Что это были за записи? Отец называл имена исполнителей (и я их помнил): Эдвард Кеннеди (Дюк) Эллингтон, Билл Хелли, Элвис Пресли, Нат Кинг Кол, Луи Прима, Луис Армстронг, Кили Смит, Дорис Дей, Пет Бун, Фрэнк Синатра, Пол Анка, Фреди Билл, Джон Винсент, Бени Гудман. Эти записи я слышал на магнитофоне много раз.

Но в то же время, я и побаивался этой музыки. Таковы были некоторые композиции Элвиса Пресли («Тюремный рок»), Фреди Билла (одна из композиций содержала звуки наподобие собачьего воя), у Дорис Дей — треск, как будто рвут бумагу, у Пола Анка было одно слово (я слышал его как «схапч»), от которого у меня холодело в желудке. Мне казалось, что магнитофону больно от такой музыки. В некоторых случаях мама успокаивала меня, говоря, что это не магнитофон рычит, а телевизор, а магнитофон находится рядышком. Вскоре я понял, что это уловка, призванная успокоить меня.

Но больше всех исполнителей мне нравился Армстронг. У него необычный голос (хриплый).
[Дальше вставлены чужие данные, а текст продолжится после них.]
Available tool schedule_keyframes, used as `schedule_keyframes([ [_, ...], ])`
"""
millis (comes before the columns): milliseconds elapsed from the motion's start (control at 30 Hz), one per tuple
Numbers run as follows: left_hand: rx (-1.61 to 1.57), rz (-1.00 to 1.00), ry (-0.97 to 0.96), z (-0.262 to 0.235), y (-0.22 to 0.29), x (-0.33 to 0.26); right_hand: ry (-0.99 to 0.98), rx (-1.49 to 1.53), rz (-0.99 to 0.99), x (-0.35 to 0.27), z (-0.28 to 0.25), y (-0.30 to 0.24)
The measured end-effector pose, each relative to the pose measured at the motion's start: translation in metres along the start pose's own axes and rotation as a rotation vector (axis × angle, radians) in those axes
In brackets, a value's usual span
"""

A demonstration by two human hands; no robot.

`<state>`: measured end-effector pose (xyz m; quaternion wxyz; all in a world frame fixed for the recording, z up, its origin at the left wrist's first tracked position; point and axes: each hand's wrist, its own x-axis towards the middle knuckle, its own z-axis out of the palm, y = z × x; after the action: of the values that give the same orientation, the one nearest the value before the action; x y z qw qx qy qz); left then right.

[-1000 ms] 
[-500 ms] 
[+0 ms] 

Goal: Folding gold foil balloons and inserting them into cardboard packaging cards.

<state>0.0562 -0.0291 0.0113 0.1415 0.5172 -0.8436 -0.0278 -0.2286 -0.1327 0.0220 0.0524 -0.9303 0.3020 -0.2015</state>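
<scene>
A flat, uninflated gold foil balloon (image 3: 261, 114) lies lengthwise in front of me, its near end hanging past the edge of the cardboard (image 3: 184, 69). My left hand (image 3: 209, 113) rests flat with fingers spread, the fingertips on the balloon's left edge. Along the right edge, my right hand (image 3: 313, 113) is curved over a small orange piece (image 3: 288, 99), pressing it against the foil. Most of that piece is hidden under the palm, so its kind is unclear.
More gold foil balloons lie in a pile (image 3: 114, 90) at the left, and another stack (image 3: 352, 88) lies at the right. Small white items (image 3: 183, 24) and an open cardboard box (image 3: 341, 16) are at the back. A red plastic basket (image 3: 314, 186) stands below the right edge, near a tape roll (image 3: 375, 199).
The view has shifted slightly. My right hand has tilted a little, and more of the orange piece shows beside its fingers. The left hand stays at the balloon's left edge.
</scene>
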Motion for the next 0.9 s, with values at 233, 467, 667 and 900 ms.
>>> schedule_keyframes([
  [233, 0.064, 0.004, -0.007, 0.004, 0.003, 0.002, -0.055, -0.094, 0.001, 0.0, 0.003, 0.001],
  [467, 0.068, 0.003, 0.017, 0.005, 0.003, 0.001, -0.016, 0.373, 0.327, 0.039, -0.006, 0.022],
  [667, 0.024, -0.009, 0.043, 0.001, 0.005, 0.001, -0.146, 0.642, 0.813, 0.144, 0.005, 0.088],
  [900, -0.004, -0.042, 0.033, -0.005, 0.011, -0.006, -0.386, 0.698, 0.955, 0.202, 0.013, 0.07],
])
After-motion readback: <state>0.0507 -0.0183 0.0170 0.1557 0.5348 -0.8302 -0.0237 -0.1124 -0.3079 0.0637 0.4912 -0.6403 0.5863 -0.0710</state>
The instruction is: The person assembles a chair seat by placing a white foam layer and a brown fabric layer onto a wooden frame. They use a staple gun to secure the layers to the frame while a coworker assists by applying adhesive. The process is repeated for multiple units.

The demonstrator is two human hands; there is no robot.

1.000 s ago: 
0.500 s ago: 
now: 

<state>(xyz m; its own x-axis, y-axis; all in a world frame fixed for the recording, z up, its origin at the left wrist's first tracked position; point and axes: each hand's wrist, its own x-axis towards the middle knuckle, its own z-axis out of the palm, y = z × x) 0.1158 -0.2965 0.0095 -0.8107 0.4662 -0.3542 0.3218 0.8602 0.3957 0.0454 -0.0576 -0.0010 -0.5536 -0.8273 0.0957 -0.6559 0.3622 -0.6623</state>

Помню, что когда летом 1960 года отец привозил магнитофон в деревню Горьковское, он не раз включал его. Однажды, в самый неподходящий момент, я завопил: «Включи магнитофон. Я хочу слушать Армстронга». Но желаемого так и не получил. Кричал я довольно нудно. В конце концов, до меня дошло, что всему своё время.

Конечно, я слушал не только джаз. Доходила до меня музыка и из радиопередач. Уже в четыре-пять лет я знал таких исполнителей, как Людмила Иванова, Нина Зазнобина, Рубина Калантарян, Эдуард Хиль, Борис Штоколов, Борис Гмыря, Георг Отс. Не всегда понимая, о чём они поют, я различал их по голосам.
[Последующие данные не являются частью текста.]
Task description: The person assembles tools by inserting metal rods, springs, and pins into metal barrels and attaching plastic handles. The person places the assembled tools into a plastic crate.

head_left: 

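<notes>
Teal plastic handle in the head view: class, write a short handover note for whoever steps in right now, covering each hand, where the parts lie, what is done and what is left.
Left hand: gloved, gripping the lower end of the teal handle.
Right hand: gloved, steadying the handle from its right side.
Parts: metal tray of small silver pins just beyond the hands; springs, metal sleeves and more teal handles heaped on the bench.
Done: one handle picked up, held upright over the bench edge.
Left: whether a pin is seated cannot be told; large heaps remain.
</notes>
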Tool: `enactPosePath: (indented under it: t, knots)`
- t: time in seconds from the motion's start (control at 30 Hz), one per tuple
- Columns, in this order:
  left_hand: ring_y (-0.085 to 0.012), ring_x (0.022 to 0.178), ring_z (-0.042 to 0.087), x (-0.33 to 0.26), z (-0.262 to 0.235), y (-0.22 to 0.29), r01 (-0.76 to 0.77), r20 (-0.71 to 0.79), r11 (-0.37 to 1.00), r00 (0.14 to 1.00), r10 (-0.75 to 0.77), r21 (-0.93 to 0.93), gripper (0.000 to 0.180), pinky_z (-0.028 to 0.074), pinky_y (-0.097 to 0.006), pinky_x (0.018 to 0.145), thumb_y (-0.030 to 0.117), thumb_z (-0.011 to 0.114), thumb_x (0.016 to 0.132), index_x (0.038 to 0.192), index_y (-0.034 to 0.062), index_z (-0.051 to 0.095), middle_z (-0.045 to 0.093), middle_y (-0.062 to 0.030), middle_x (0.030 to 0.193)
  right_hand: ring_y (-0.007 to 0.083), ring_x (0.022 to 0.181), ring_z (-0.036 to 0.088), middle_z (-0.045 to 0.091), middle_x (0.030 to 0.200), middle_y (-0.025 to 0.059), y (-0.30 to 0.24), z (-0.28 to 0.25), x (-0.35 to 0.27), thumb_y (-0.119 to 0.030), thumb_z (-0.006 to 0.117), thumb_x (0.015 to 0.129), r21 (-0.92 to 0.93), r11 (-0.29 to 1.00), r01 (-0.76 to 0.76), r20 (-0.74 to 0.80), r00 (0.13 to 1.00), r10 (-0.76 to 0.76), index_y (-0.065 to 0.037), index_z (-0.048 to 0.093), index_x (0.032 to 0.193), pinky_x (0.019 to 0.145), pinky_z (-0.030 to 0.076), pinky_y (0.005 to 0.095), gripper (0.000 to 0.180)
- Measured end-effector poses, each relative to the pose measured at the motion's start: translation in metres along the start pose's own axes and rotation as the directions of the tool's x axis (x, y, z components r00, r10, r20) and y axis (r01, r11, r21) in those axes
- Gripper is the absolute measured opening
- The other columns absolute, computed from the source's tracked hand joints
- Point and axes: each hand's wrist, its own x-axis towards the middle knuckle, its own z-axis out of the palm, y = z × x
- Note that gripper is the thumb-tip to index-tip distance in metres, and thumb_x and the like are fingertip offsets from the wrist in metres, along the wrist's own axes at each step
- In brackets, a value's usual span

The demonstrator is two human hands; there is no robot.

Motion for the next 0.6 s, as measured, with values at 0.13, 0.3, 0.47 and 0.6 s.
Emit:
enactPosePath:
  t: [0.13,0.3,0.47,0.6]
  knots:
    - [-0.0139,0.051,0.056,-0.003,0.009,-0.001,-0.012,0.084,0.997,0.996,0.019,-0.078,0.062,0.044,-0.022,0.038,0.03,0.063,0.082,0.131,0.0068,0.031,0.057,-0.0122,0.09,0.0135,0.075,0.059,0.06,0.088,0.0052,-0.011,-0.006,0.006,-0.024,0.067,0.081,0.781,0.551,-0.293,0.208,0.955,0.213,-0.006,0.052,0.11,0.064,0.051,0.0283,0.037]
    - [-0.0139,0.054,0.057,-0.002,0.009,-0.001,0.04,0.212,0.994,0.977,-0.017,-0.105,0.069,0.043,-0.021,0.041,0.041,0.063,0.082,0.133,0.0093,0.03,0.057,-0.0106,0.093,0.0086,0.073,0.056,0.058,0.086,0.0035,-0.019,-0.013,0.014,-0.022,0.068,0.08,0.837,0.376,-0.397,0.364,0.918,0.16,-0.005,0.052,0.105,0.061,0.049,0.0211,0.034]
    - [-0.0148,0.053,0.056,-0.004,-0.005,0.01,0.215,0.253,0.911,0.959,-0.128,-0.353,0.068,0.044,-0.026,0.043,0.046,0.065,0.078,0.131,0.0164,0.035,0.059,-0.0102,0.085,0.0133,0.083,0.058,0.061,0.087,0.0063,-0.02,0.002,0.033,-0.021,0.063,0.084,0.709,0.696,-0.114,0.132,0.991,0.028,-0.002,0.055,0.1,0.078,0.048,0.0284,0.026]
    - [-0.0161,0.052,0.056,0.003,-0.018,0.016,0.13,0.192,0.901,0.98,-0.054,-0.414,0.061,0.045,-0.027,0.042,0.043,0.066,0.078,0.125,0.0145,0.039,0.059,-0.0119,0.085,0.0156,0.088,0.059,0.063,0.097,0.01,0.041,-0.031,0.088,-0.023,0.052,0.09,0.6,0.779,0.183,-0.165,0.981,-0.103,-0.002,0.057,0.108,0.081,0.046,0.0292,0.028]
Отец постоянно развивал мою музыкальную память. С тех пор, как мне подарили детский рояль, отец постепенно приучал меня к нотам, к их названиям, к тому, чем одна нота по звучанию отличается от другой.
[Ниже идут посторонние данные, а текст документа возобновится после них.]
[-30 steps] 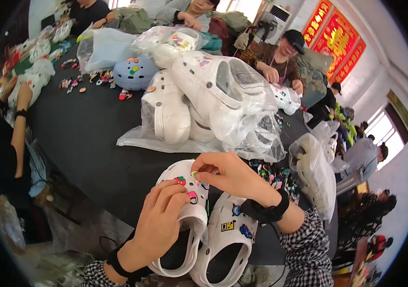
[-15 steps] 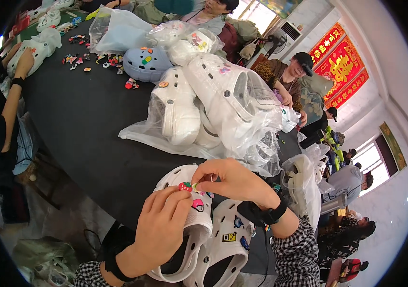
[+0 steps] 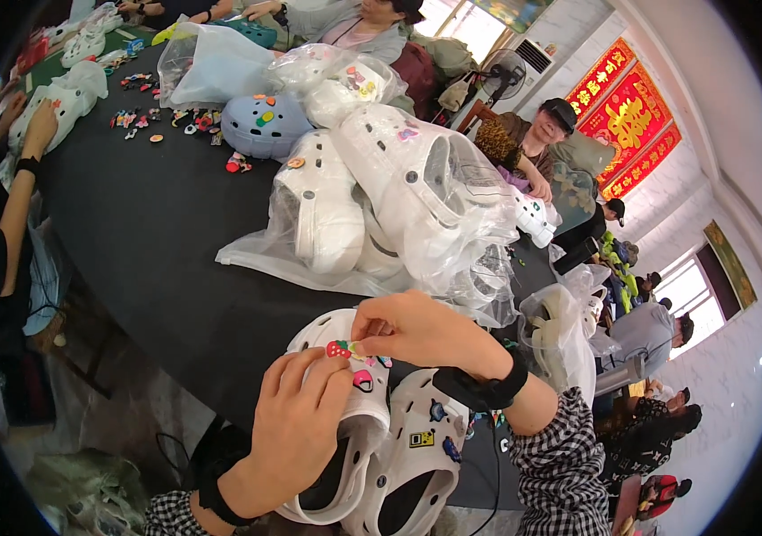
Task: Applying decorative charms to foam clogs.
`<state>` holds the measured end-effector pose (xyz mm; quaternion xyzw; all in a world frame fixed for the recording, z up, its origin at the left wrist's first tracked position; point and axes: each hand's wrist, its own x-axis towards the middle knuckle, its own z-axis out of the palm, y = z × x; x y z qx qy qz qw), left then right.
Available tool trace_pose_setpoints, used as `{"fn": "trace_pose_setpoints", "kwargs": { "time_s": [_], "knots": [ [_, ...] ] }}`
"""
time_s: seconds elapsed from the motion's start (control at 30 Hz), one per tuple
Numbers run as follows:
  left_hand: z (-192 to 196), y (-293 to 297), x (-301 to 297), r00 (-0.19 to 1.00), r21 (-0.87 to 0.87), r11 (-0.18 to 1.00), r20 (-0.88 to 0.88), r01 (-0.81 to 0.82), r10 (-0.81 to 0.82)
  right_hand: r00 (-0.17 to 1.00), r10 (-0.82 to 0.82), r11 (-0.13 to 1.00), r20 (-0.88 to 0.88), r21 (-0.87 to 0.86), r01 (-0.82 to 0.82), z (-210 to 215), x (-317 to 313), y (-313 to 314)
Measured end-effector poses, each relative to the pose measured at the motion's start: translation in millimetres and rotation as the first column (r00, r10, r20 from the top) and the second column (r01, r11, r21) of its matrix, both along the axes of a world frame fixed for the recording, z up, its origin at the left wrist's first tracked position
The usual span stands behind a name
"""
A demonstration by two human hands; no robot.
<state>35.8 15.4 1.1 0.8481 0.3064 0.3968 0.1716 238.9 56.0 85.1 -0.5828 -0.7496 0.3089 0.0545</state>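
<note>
My left hand (image 3: 301, 420) curls over the side of a white foam clog (image 3: 372, 413), its fingertips near a red strawberry-like charm (image 3: 338, 348) with white dots. At the green end of that charm, the thumb and forefinger of my right hand (image 3: 426, 335) are pinched together over the clog's toe. Just below the fingers sits a pink charm (image 3: 362, 381). Against this clog stands a second white clog (image 3: 410, 473), bearing a blue turtle-like charm (image 3: 437, 410), a yellow and black square charm (image 3: 421, 439) and another blue one. My right fingers partly cover other charms.
Beyond my hands, white clogs in clear plastic bags (image 3: 332, 210) are heaped on the black table (image 3: 158, 259). A light-blue clog (image 3: 267, 127) and scattered charms (image 3: 193, 119) lie farther back. A co-worker's hand (image 3: 40, 129) touches a white clog at left. More people sit around.
My right fingers have lowered slightly and closed in over the charm on the clog's toe. My left hand stays on the clog. The whole view has shifted a little.
</note>
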Motion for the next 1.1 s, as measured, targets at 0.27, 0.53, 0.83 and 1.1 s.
{"fn": "trace_pose_setpoints", "kwargs": {
  "time_s": [0.27,0.53,0.83,1.1],
  "knots": [
    [1.3,-4.6,0.0,1.000,0.020,1.000,-0.005,-0.006,0.006,0.987,0.084,0.985,0.134,0.139,-0.103,-2.1,3.3,-1.1],
    [0.4,-0.1,1.6,1.000,0.062,0.998,-0.001,-0.026,0.026,0.992,0.090,0.987,0.086,-0.138,-0.077,8.3,4.5,17.8],
    [-2.0,-1.2,-0.5,1.000,0.018,1.000,-0.003,-0.017,0.017,0.990,-0.069,0.965,0.126,-0.242,0.098,3.9,0.1,11.2],
    [-2.1,-1.3,-0.6,1.000,-0.008,1.000,0.026,0.002,-0.002,0.984,-0.091,0.990,0.154,0.123,0.072,-3.1,-3.9,-13.9]
  ]
}}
Была у меня возможность слушать и классическую музыку. Дочь Любови Александровны, Татьяна Николаевна (Татика, как мы её звали), студентка математико-механического факультета университета, брала уроки музыки, училась игре на скрипке. Некоторые произведения я впервые услышал именно в её ученическом исполнении. Так я познакомился с рондо В. А. Моцарта, его «Турецким маршем» (рондо в турецком стиле из фортепианной сонаты ля-мажор).

Был у Татьяны Николаевны проигрыватель «Волга» и несколько пластинок. Знакомила она меня с произведениями Бетховена («Крейцерова соната», «Лунная соната»), Брамса («Венгерские танцы»).

Наши прослушивания музыкальных произведений происходили на протяжении всего того периода моего детства, пока я общался с этой семьёй. Но всё же был один случай, когда она мне отказала. Возможно, у неё были какие-то дела. Я её просил: «Ну, пожалуйста, давайте послушаем музыку!». Она ответила: «Никаких музык». Я снова: «Ну давайте послушаем первую сонату Бетховена». «Никаких первых сонат» — сказала она. Никогда после подобного не повторялось.

Среди моих игрушек были и музыкальные. Например, гармошка. Этот инструмент предназначен для извлечения музыкальных звуков. Однако с ней у меня связано одно неприятное воспоминание.

Как-то раз мама дала мне эту гармошку. Я, по своему обыкновению, растягивал мех и нажимал на клавиши. Какие-то музыкальные звуки я при этом слышал. Но затем я проделал движение и внезапно прервал его. Мех при этом я не восстановил. В этот момент гармошка издала неприятный звук. Этот звук я представил как «тытытсти». Меня этот звук так напугал, что я закричал дурным голосом: «Мама!». Мама, находившаяся на кухне, быстро прибежала ко мне. Стремясь меня успокоить, она стала быстро, приплясывая, ходить со мной по комнате. Это ужасное «тытытсти» настолько запомнилось мне, что помню его до сих пор. Кажется, это происходит со мной сейчас. К счастью, этот случай никак не повлиял на моё музыкальное развитие.

Были в моей жизни губные гармошки. Первую такую гармошку дядя Миша привёз из Германии. Но и здесь я был не слишком прилежен, а потому мне быстро надоедало играть. Но всё же некоторые музыкальные созвучия у меня получались.

В том же 1960 году мне подарили бубен. Мне доставляло удовольствие ударять в него. Получался звенящий звук, как оказалось, с восточным оттенком. Впрочем, со временем звенящая часть сломалась. Этот бубен находился у меня до 1968 года.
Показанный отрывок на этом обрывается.